- [Exercise instructions]
Using the records beneath, say how many lines contain the word "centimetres", without comment.
___ Records for processing ___
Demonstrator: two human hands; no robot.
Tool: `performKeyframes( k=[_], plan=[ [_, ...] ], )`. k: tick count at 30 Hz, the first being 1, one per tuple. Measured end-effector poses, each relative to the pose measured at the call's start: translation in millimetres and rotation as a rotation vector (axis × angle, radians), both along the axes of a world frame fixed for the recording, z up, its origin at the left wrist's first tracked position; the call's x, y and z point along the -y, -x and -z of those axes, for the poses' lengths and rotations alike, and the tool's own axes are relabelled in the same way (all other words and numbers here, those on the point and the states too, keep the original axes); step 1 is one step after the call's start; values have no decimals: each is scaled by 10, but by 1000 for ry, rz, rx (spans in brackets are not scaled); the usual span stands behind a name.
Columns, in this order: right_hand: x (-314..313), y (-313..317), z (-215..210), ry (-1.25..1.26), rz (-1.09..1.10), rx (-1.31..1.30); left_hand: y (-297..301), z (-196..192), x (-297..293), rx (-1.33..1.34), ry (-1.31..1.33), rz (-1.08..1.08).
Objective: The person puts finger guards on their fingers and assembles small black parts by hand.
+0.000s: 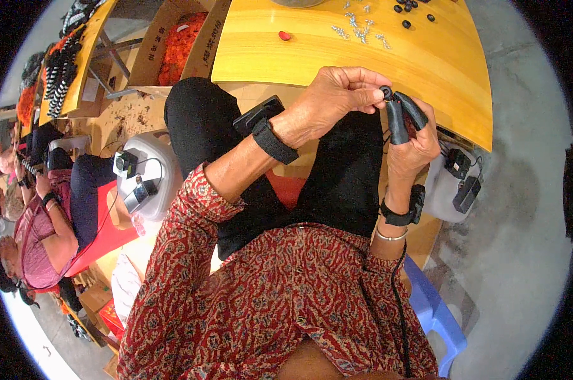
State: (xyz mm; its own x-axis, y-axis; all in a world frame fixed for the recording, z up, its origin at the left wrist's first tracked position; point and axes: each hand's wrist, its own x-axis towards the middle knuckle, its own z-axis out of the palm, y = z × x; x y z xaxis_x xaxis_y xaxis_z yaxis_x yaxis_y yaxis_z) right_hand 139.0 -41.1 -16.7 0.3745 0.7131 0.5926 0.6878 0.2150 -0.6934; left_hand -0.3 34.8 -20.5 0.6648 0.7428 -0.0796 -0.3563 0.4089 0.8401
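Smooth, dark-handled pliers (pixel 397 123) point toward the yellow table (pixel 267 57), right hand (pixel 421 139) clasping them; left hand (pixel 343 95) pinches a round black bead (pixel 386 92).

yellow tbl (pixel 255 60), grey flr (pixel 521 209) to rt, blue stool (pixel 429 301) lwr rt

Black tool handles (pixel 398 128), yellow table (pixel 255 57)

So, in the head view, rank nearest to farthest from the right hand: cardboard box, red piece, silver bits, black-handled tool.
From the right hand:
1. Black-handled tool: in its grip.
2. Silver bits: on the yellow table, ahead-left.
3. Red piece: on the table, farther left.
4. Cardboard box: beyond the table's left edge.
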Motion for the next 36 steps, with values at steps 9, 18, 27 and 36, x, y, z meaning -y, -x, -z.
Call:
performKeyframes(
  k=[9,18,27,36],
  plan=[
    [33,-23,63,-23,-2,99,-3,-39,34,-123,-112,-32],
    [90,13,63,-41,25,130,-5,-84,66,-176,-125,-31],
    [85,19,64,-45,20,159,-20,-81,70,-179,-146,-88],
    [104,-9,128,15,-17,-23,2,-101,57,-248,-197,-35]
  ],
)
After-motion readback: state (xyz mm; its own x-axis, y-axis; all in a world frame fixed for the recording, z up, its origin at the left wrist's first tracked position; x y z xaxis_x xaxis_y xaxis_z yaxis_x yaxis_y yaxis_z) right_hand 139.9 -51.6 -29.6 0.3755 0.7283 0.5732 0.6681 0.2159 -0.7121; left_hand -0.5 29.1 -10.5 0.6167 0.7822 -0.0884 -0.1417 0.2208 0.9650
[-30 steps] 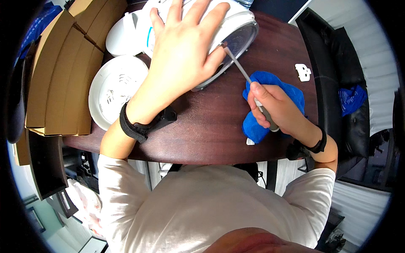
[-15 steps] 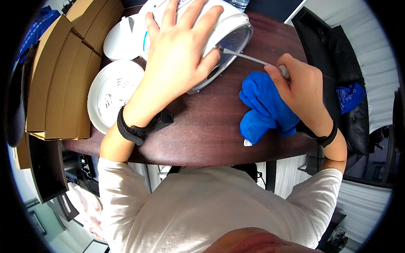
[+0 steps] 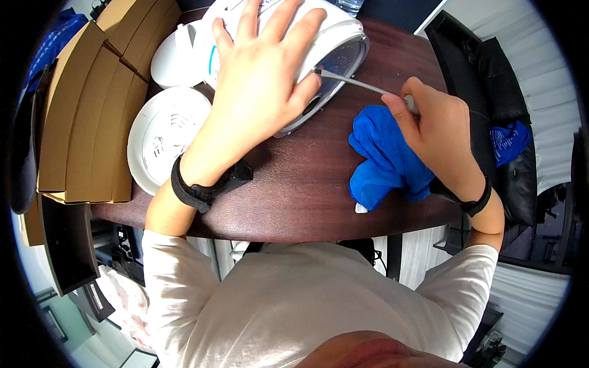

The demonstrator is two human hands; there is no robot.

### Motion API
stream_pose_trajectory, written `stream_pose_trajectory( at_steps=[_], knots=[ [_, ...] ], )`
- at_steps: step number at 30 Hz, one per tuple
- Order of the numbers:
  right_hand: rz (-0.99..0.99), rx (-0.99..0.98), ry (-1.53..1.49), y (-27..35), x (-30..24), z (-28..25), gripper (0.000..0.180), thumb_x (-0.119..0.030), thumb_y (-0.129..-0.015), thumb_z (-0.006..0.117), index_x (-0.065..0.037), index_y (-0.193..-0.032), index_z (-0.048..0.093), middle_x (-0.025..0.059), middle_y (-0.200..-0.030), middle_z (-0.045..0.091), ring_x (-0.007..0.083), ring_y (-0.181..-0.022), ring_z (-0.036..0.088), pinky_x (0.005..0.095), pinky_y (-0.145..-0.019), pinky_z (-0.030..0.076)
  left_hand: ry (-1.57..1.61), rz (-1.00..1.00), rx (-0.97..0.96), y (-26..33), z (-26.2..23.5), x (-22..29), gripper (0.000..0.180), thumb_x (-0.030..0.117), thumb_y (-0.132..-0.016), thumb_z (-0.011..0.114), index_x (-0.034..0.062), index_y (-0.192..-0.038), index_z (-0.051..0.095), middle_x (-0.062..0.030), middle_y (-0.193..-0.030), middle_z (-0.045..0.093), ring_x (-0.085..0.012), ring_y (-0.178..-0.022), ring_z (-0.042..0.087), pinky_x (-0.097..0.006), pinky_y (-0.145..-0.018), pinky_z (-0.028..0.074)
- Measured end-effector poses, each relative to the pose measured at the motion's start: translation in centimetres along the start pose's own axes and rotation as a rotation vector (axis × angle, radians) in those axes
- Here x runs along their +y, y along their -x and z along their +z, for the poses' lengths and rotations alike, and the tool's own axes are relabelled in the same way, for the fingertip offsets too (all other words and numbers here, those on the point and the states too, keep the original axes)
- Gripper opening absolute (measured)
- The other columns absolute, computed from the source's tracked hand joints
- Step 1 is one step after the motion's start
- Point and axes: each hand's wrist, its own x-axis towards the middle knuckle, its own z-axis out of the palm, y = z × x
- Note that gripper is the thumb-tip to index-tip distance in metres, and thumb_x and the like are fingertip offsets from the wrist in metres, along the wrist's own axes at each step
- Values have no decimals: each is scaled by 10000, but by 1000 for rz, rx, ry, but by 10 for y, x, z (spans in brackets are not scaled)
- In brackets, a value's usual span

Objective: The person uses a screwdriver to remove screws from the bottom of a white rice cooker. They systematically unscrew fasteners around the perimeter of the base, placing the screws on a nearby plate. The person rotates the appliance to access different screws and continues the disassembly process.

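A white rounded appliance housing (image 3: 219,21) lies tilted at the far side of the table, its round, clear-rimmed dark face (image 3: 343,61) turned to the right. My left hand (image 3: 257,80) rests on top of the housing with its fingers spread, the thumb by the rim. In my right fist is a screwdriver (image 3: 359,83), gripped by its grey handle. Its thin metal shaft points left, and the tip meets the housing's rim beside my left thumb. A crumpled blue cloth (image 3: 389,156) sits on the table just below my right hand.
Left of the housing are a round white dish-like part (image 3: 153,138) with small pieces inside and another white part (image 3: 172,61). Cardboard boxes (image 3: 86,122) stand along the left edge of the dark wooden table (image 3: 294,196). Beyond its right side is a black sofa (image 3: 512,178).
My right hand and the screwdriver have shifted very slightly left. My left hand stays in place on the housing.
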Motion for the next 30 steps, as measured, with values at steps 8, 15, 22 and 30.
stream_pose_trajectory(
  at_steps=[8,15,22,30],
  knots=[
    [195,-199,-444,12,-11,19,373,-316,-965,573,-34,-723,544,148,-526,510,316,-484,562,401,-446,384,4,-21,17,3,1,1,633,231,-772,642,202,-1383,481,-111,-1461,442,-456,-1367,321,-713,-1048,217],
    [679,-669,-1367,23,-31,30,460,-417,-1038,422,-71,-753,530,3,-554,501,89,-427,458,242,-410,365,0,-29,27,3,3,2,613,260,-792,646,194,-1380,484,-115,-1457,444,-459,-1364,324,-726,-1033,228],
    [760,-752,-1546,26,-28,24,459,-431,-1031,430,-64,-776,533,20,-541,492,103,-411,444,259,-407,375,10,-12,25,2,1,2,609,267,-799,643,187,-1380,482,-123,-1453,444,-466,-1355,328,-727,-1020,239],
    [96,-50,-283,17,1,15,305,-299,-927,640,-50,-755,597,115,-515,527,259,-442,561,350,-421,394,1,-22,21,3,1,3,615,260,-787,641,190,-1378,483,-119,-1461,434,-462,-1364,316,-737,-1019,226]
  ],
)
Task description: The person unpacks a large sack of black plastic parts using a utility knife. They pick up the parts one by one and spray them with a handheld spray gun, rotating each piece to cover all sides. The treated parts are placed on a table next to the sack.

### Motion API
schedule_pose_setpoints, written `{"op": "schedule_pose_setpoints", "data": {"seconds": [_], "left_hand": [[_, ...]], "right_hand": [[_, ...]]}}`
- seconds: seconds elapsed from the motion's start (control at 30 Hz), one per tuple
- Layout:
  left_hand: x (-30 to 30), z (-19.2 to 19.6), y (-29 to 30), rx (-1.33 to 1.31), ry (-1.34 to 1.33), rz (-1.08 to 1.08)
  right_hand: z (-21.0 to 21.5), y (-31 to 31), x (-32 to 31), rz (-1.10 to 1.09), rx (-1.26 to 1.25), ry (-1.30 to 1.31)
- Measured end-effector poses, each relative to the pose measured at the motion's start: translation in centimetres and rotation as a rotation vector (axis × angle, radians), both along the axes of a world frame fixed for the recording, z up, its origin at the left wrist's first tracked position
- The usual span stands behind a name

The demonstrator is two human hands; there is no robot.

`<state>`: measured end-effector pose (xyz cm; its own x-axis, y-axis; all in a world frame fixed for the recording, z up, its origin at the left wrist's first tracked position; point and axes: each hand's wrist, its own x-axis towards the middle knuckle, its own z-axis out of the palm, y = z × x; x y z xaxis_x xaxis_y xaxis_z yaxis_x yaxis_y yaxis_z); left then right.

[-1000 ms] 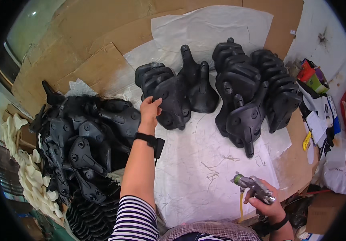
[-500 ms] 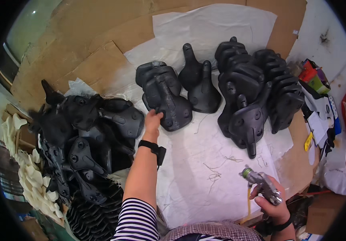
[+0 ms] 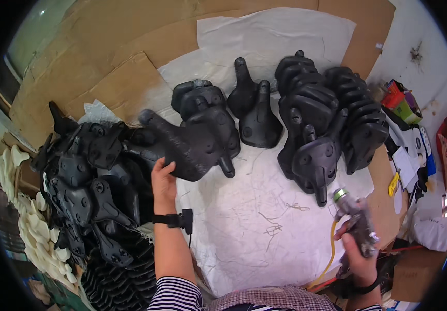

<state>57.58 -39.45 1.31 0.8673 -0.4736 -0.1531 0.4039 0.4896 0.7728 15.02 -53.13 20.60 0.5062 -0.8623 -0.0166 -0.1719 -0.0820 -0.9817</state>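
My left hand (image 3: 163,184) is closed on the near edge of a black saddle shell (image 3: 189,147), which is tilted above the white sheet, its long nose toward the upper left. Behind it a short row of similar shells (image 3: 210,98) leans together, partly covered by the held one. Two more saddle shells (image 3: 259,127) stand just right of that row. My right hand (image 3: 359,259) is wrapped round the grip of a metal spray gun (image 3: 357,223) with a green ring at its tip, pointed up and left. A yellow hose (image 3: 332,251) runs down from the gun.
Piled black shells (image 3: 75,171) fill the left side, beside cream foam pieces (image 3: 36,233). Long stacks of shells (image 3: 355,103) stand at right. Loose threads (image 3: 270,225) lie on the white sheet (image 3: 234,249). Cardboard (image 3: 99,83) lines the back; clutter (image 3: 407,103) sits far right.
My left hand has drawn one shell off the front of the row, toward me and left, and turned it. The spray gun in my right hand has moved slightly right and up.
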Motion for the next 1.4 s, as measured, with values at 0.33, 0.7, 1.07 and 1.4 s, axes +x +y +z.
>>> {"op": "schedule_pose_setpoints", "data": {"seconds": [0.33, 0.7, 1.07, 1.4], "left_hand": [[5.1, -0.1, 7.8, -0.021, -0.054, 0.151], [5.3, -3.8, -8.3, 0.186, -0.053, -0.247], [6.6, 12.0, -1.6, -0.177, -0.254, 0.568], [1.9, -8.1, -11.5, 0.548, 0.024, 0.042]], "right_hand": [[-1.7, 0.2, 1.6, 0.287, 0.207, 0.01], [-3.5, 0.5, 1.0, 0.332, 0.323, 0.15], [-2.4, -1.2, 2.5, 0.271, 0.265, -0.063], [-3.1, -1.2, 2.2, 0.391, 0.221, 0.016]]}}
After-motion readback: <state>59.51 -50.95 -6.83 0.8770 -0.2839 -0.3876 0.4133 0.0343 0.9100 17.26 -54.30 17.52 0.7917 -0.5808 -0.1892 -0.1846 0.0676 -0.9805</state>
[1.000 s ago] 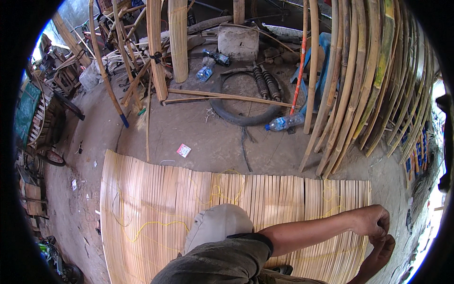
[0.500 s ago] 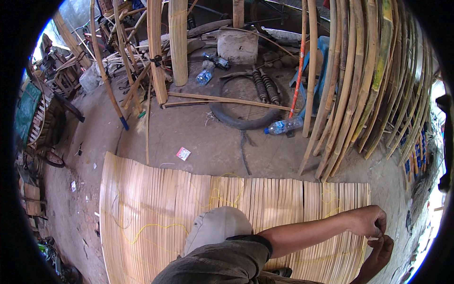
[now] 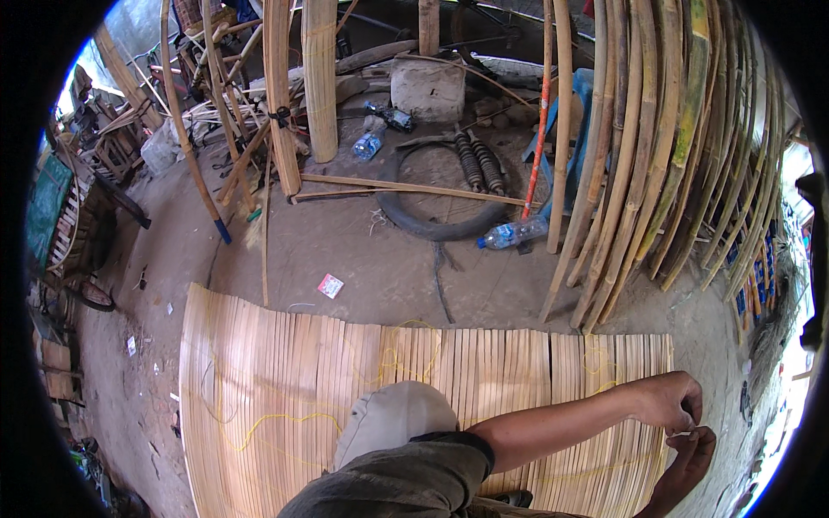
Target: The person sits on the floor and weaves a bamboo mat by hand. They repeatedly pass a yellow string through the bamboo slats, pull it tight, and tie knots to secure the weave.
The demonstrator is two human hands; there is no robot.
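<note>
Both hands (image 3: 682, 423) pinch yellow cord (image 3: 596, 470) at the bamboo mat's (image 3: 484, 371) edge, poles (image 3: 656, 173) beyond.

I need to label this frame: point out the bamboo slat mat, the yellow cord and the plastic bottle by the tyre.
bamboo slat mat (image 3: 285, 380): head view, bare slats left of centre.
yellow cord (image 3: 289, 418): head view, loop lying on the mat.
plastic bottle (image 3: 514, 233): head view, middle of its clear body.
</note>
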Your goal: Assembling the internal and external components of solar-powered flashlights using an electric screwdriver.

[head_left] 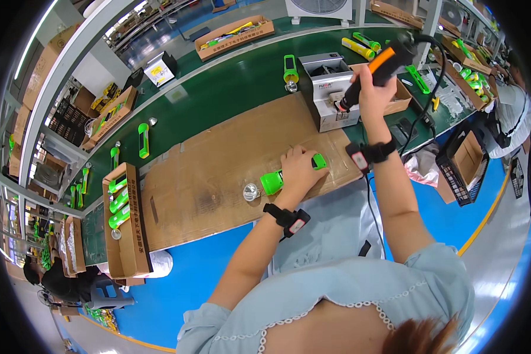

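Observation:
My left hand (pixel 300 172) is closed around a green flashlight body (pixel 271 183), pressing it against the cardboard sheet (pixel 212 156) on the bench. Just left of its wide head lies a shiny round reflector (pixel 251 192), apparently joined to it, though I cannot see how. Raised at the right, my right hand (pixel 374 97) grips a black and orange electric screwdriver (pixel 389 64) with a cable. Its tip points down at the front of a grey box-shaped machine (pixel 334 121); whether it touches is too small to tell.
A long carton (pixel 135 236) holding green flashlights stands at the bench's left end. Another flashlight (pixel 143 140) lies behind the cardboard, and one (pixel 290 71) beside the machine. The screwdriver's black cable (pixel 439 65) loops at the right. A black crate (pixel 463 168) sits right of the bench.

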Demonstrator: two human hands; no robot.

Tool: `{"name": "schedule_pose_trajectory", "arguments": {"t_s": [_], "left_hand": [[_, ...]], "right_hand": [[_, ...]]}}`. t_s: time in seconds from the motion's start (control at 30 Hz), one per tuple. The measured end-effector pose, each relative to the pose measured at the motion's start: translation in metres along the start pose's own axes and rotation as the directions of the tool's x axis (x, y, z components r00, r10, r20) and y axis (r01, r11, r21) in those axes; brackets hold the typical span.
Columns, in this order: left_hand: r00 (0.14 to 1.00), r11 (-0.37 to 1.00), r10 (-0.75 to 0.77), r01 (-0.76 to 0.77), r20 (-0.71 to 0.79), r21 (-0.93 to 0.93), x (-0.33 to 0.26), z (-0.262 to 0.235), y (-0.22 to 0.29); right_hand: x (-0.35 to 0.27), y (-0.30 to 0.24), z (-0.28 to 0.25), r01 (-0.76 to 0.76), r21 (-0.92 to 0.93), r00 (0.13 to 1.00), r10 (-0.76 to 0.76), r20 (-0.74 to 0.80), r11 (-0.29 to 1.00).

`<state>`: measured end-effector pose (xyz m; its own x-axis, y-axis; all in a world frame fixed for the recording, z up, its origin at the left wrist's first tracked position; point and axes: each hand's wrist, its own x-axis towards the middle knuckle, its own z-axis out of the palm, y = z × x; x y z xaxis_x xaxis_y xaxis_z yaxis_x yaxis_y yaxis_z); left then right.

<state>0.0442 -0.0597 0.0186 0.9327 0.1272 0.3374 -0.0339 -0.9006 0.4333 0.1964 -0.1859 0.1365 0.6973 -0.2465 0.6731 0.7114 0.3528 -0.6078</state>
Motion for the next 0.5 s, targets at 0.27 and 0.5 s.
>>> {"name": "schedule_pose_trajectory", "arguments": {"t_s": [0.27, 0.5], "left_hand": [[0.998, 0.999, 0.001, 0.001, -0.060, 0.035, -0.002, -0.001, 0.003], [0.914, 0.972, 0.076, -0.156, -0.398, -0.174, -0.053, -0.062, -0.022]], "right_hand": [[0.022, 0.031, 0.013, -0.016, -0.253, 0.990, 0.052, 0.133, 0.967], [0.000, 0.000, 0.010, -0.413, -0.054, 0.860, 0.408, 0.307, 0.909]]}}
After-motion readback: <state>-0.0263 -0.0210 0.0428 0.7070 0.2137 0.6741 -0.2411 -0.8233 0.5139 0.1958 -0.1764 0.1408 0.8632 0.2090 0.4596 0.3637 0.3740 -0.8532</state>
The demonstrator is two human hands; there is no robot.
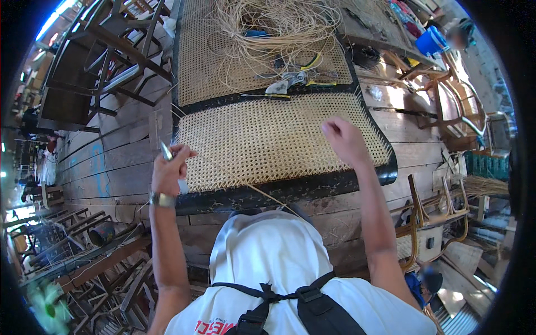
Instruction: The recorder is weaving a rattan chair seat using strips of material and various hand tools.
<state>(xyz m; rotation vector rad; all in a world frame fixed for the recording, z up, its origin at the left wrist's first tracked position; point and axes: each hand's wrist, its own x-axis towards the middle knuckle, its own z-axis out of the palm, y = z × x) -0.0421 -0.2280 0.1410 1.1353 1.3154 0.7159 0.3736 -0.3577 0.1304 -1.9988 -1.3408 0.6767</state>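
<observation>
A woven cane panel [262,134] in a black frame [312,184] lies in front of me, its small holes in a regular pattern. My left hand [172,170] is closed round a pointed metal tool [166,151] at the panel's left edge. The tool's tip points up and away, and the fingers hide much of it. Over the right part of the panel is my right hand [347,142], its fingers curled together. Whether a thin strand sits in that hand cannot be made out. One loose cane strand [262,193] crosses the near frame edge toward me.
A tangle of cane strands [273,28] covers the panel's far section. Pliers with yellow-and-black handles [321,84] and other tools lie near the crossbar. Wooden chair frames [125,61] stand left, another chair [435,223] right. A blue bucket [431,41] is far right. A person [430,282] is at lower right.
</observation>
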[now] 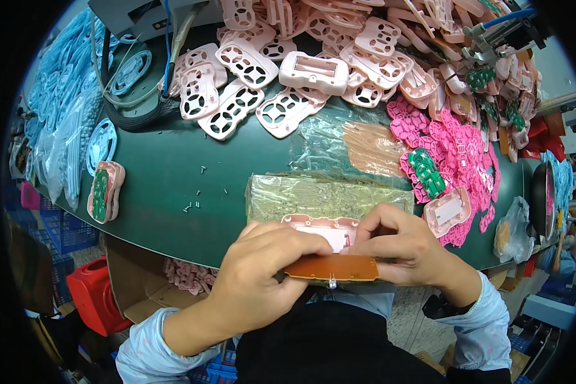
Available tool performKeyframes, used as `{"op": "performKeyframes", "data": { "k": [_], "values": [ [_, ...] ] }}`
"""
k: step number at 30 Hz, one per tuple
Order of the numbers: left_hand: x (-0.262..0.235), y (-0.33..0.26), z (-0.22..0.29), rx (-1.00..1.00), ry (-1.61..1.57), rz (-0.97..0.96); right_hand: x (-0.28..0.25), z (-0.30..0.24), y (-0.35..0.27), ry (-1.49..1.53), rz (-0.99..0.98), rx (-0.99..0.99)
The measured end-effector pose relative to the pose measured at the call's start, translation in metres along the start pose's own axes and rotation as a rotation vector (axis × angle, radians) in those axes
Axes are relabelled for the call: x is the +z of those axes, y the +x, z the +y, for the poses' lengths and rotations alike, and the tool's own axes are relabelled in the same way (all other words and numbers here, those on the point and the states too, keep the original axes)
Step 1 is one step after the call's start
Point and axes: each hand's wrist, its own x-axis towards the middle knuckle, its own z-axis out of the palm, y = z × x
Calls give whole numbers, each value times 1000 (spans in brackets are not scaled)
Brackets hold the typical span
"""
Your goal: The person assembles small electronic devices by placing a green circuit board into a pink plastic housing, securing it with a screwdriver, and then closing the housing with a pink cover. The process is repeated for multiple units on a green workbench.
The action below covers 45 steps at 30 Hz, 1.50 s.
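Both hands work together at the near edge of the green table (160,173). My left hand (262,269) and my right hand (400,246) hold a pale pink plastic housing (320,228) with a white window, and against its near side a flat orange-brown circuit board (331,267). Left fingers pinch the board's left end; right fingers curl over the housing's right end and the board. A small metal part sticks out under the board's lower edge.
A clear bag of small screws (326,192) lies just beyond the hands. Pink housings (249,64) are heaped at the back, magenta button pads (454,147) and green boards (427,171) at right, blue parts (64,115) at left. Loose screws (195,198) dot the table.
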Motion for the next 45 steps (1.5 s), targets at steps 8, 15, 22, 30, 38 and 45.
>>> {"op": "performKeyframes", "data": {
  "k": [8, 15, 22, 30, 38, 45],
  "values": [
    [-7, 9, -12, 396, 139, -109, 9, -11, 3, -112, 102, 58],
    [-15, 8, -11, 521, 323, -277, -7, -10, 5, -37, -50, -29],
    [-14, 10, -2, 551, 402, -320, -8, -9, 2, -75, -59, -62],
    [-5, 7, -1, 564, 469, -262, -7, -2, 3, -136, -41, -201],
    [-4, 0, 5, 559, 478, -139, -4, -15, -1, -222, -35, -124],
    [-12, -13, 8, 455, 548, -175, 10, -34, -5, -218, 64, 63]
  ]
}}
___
- [Task result]
2